Enhanced thermoelectric performance in three-dimensional superlattice of topological insulator thin films
1 Department of Physics, and Institute of Theoretical Physics and Astrophysics, Xiamen University, Xiamen, Fujian, 361005, People’s Republic of China
2 Fujian Key Laboratory of Semiconductor Materials and Applications, Xiamen University, Xiamen, Fujian, 361005, People’s Republic of China
3 Fujian Provincial Key Laboratory of Theoretical and Computational Chemistry, Xiamen University, Xiamen, Fujian, 361005, People’s Republic of China
Nanoscale Research Letters 2012, 7:570 doi:10.1186/1556-276X-7-570Published: 16 October 2012
We show that certain three-dimensional (3D) superlattice nanostructure based on Bi2Te3 topological insulator thin films has better thermoelectric performance than two-dimensional (2D) thin films. The 3D superlattice shows a predicted peak value of ZT of approximately 6 for gapped surface states at room temperature and retains a high figure of merit ZT of approximately 2.5 for gapless surface states.
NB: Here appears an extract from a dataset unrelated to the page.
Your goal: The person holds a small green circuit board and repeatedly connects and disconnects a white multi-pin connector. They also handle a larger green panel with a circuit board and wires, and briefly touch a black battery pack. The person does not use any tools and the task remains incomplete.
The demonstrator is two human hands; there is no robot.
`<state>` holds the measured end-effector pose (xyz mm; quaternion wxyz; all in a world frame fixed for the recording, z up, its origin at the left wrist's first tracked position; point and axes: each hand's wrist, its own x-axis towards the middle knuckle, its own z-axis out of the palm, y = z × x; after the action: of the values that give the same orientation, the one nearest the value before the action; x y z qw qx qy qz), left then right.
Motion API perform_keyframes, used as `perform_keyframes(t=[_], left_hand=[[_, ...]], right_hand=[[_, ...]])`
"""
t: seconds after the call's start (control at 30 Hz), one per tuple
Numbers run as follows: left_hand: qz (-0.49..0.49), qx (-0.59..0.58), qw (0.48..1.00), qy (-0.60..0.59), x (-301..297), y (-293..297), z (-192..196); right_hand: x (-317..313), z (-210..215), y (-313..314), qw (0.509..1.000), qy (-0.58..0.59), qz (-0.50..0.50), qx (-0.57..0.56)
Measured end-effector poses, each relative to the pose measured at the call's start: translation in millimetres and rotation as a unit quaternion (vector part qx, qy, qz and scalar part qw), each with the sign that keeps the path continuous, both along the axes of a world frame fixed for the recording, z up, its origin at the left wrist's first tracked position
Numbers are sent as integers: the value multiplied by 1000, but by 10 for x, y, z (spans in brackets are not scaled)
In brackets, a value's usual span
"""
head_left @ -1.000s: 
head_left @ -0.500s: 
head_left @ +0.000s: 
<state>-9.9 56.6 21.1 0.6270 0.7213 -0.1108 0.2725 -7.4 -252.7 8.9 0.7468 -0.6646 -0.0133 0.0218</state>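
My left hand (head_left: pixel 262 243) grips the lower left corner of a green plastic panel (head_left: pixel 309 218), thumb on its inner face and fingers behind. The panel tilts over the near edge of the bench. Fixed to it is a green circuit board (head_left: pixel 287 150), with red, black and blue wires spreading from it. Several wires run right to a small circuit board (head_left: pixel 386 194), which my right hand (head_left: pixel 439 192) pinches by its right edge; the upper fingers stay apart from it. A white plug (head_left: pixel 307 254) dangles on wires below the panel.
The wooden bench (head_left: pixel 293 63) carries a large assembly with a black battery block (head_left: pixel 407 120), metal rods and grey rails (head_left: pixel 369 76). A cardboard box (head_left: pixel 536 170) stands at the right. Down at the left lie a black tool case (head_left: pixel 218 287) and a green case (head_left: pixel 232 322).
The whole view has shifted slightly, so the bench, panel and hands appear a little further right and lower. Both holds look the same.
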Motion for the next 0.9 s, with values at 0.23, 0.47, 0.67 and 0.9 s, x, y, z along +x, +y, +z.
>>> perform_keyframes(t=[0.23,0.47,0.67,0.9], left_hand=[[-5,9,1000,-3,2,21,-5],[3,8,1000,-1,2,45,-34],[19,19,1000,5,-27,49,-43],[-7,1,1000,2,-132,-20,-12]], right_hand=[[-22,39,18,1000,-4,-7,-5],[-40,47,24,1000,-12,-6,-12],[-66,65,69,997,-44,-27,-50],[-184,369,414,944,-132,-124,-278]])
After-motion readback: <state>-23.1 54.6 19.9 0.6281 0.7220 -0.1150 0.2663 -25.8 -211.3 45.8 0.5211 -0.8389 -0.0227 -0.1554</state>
In contrast, 2D thin films with gapless surface states show no advantage over bulk Bi2Te3. The enhancement of the thermoelectric performance originates from a combination of the reduction of lattice thermal conductivity by phonon-interface scattering, the high mobility of the topologically protected surface states, the enhancement of Seebeck coefficient, and the reduction of electron thermal conductivity by energy filtering. Our study shows that the nanostructure design of topological insulators provides a possible new way of ZT enhancement.